Fischertechnik is a brand of construction toy. It was invented by Artur Fischer and is produced by fischertechnik GmbH in Waldachtal, Germany. Fans often refer to Fischertechnik as "FT" or "ft".
It is used in education for teaching about simple machines, as well as motorization and mechanisms.
The company also offers computer interface technology, which can be used to teach the theory of automation and robotics.

==Origin==
The company is a German manufacturer of fasteners, and the original Fischertechnik set was intended as a Christmas (1964) novelty gift for engineers and buyers at industrial clients. The gifts proved popular, so for Christmas 1965, the company introduced its first building set for retail sale in Germany. In part, it has been claimed to foster education and interest in technology and science among the young. By about 1970, the construction sets were being sold in the United States at upscale toy retailers such as FAO Schwarz.

==Building blocks==
The basic building blocks were of channel-and-groove design, manufactured of hard nylon. Basic blocks came in 15×15×15 and 15×15×30 millimeter sizes. A peg on one side of each block could be attached into a channel on any of the other five sides of a similar block, producing a tightly-fitting assembly that could assume almost any shape. Red cladding plates could be used to complete the exterior surfaces of the models.

==Accessories==
The original blocks were characteristically gray with red accessories such as wheels and angled blocks. Electric motors, power sources, and gears were soon added to mobilize models. Additional building pieces such as struts were added in “statics” sets, allowing the construction of realistic-looking bridges and tower cranes.
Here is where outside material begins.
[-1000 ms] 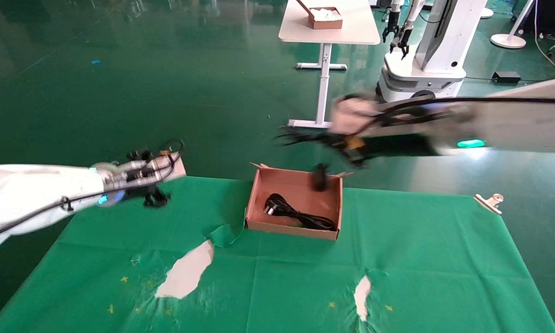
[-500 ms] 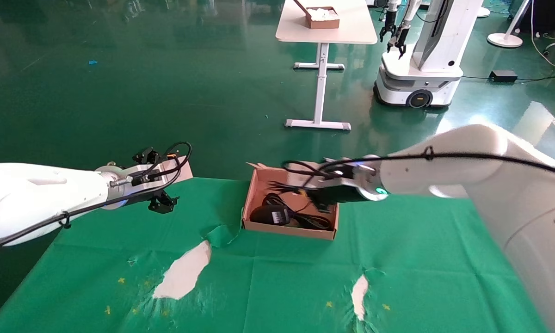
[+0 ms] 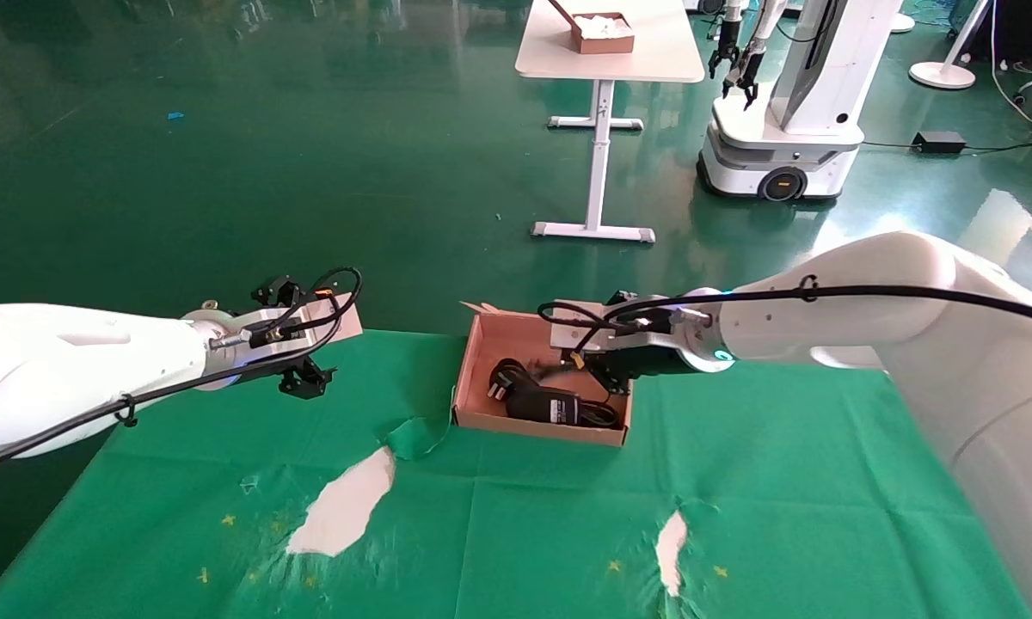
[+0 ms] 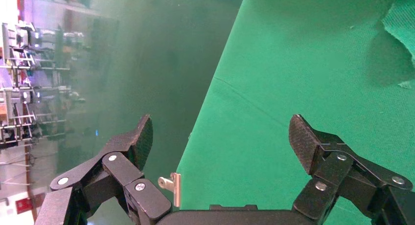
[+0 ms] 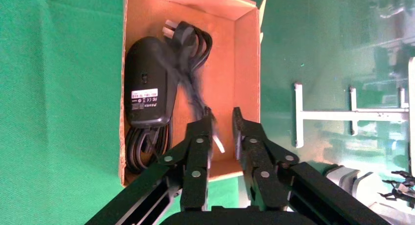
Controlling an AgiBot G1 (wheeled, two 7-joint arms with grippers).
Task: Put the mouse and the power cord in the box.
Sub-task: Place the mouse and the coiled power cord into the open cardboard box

A few Fischertechnik girders actually are made of aluminum.
At least one company made Fischertechnik-compatible aluminum bars of any desired length.
To teach the physics of such models, some sets included measuring devices, so that trigonometric vectors could be calculated and tested.

==Electrical and electronic components==
The early sets were sophisticated and were often used by engineers to teach and simulate industrial robotics. This use was advanced by the addition of electrical and electronic components such as microswitches, magnetic-sensing reed switches, and photocells, which sensed position and provided input to motors. With the basic electronic block (Grundbaustein), which contained an operational amplifier, Schmitt trigger and delay line circuits could be built. In the late 1970s, electronic binary-logic modules (AND, NAND, OR, NOR, flip-flops) were introduced, so that models could make some branching decisions. Pneumatic devices were made available to provide gripping ability. By the late 1980s, process control CPU modules were added, so that sequences movements could be preprogrammed and executed, first using “Lucky Logic” (LLWIN) software.

==Kits for younger ages==
As Lego became more sophisticated with its Mindstorms line, Fischertechnik attempted to move down into less technical, more “fun”, building kits for younger ages. The parts were molded from more colorful plastics, and small building sets were developed for simple models such as vehicles. However, the Fischer products were more expensive and had far fewer parts that replicated everyday objects than Lego. Especially in the United States, Fischertechnik never achieved parity with Lego in the general construction toy market, and FT is still more positioned as a product for schools, engineers, and hobbyists. The sets are not as available at retail as Lego products in the United States, or even in Europe.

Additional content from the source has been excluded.